§ Required action: Keep only the lines of the data below that contain "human", and copy them.

§ Data for this task:
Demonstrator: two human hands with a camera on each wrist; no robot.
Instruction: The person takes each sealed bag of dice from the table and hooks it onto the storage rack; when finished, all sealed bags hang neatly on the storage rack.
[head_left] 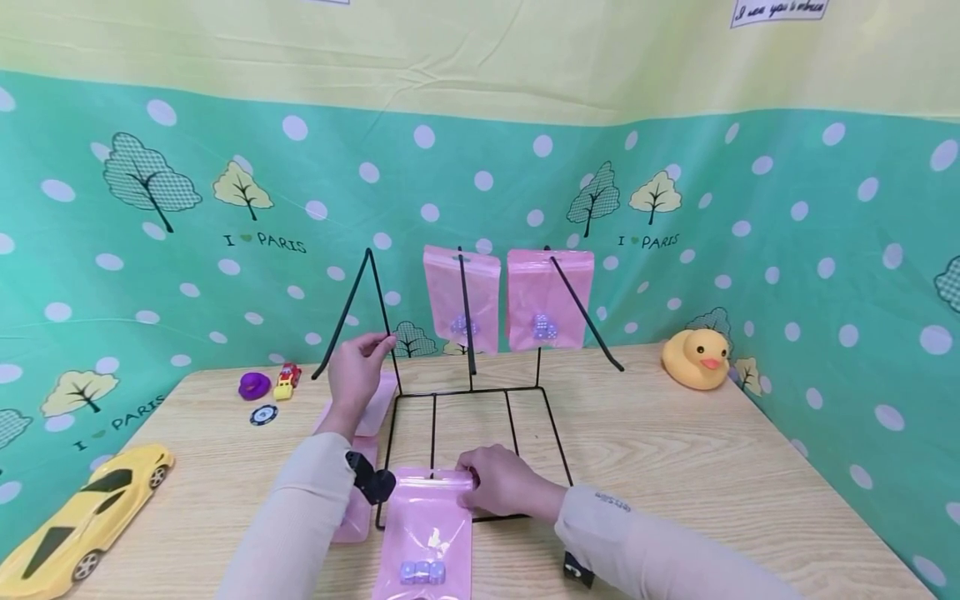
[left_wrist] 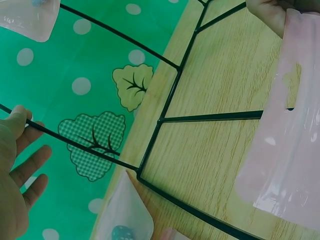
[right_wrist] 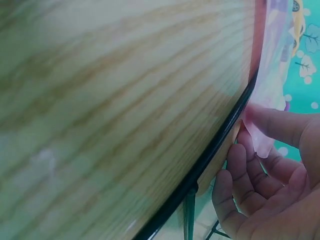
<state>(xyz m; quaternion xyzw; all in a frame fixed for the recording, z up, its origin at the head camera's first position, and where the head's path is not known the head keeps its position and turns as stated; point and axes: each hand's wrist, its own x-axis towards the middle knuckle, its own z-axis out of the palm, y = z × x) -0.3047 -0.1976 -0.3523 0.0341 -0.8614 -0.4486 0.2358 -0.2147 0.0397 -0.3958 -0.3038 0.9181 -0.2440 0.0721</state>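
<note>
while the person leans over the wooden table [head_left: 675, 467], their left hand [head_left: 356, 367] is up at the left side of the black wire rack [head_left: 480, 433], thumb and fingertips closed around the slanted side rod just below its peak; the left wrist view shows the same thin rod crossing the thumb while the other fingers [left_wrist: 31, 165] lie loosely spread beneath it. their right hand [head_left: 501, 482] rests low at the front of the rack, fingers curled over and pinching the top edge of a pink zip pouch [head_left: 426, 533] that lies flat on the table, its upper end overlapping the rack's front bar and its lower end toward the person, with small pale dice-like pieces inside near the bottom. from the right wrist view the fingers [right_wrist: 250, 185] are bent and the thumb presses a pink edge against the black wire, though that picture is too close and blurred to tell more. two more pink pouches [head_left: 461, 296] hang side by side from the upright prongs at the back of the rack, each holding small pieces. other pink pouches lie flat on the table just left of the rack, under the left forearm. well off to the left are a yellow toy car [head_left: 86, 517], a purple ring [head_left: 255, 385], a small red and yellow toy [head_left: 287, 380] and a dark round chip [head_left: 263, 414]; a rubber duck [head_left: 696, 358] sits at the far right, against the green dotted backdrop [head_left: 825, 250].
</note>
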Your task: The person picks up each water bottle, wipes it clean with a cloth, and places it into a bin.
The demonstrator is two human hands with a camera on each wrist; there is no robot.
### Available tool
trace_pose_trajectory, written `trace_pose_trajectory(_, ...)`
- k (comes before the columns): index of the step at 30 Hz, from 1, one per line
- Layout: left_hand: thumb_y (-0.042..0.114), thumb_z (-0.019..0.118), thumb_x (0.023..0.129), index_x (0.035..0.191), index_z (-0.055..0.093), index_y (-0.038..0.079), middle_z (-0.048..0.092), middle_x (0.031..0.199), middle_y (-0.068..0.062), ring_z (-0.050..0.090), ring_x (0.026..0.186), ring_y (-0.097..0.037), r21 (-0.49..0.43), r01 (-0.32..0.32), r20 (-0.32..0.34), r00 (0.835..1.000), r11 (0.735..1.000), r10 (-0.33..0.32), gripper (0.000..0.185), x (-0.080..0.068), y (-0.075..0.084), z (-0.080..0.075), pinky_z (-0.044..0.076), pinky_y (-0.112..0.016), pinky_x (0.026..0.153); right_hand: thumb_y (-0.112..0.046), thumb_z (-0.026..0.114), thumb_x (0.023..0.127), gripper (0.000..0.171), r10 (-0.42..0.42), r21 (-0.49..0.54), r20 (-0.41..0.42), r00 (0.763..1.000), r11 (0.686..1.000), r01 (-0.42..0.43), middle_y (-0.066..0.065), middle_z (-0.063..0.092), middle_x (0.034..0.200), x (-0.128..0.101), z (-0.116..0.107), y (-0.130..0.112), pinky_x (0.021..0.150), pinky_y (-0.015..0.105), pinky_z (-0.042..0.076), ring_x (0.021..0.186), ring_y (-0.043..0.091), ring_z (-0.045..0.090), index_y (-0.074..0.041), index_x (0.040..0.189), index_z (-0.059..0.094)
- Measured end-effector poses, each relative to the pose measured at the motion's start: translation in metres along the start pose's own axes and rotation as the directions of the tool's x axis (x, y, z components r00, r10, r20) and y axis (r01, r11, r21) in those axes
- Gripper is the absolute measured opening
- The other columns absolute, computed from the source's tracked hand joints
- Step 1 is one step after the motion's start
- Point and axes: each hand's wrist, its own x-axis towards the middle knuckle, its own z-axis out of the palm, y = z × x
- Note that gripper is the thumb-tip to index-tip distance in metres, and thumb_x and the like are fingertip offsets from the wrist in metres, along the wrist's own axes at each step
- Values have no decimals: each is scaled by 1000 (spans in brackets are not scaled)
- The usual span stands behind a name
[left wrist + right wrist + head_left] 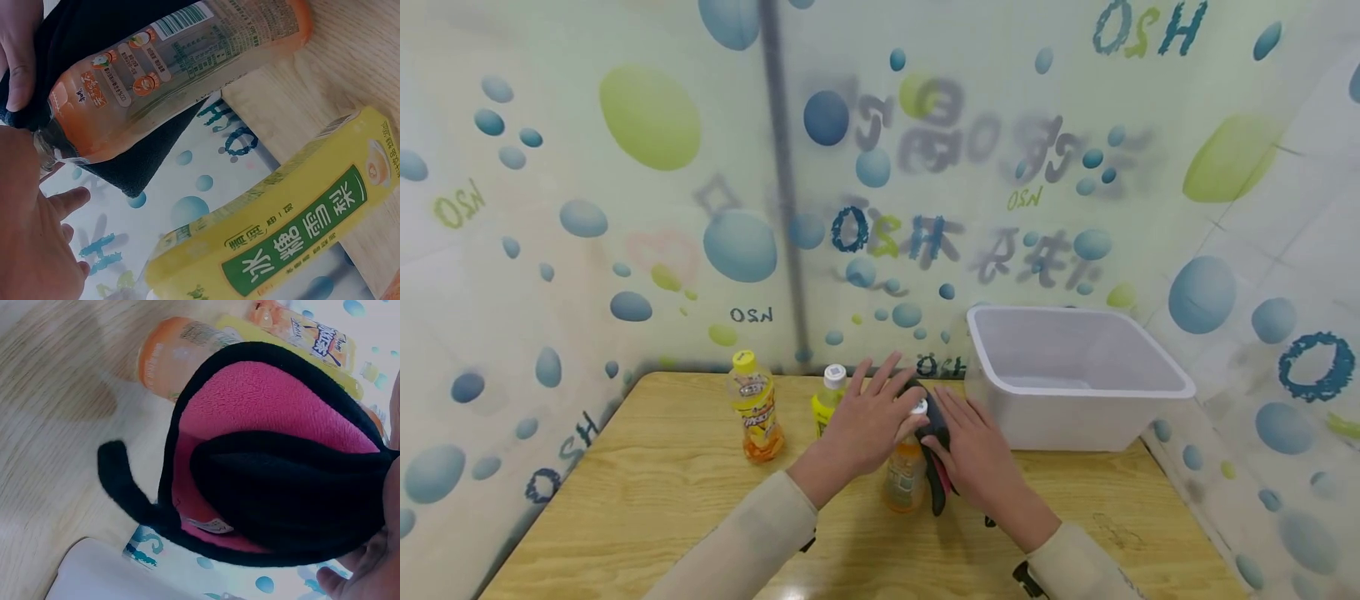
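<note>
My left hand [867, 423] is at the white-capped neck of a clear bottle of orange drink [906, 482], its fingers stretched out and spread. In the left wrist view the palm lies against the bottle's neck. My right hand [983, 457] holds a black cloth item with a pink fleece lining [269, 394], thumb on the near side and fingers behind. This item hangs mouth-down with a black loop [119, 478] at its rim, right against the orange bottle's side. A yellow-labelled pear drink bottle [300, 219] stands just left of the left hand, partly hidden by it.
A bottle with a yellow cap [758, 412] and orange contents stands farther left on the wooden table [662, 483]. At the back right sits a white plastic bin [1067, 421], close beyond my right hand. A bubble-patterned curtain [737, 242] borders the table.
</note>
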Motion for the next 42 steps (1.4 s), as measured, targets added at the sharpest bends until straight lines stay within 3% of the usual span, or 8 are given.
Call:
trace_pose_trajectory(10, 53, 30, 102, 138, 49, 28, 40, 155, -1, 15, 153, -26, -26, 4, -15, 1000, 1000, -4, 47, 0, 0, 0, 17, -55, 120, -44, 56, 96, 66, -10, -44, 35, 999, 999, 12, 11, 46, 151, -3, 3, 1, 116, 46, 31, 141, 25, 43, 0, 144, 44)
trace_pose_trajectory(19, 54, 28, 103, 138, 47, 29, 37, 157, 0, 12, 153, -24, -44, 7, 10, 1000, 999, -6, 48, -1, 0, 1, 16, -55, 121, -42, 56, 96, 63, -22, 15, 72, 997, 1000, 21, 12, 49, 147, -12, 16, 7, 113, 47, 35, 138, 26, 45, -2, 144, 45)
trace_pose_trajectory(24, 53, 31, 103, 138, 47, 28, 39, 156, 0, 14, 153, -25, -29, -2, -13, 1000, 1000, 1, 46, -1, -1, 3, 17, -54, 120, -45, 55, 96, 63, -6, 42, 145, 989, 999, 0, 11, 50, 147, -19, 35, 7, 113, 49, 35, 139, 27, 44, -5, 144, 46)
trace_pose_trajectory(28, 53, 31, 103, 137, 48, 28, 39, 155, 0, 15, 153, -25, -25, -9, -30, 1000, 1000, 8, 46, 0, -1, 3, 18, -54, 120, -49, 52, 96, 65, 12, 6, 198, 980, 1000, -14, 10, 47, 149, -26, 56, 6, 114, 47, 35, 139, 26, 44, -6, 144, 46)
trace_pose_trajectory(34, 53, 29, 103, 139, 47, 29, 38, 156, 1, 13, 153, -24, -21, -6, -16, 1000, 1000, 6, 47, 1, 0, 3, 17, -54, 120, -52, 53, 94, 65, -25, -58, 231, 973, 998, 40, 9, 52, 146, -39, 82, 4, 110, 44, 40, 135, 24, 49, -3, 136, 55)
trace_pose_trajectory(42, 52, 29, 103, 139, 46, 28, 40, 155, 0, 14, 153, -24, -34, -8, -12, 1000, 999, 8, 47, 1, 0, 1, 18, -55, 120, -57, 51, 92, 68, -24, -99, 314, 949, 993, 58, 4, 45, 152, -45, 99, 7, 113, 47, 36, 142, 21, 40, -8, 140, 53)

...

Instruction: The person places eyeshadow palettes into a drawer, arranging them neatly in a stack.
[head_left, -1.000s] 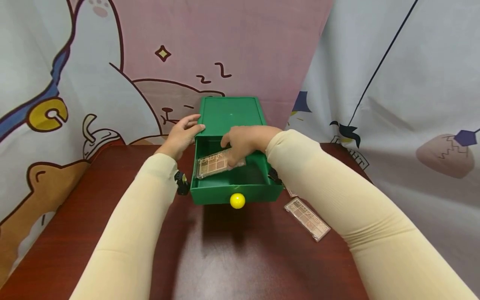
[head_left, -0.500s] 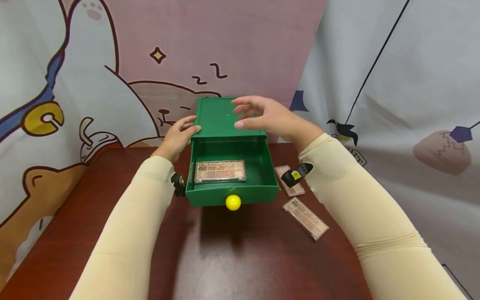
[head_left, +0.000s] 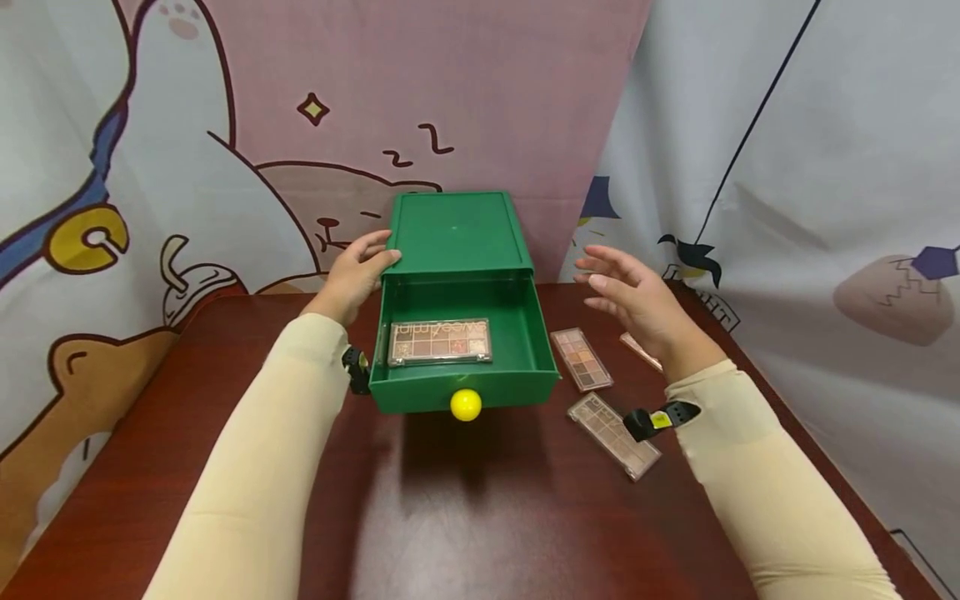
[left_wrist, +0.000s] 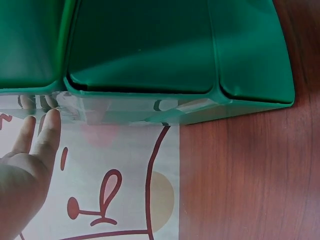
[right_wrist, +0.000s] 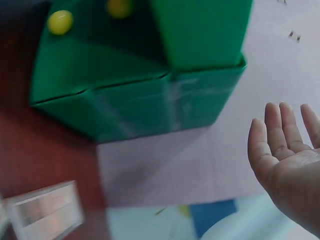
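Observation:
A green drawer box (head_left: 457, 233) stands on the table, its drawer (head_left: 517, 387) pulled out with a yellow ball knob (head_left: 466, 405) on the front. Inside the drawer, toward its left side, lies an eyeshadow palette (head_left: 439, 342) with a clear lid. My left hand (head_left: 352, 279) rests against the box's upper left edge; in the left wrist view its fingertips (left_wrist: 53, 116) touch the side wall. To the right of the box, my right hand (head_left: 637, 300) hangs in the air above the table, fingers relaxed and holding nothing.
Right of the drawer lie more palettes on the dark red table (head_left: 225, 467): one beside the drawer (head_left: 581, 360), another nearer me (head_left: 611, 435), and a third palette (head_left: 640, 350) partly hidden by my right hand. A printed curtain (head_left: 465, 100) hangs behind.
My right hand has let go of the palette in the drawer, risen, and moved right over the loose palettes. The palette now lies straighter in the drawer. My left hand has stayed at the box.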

§ Expected answer:
Demonstrator: two human hands with a camera on each wrist; no robot.
The demonstrator is two human hands with a camera on each wrist; there is no robot.

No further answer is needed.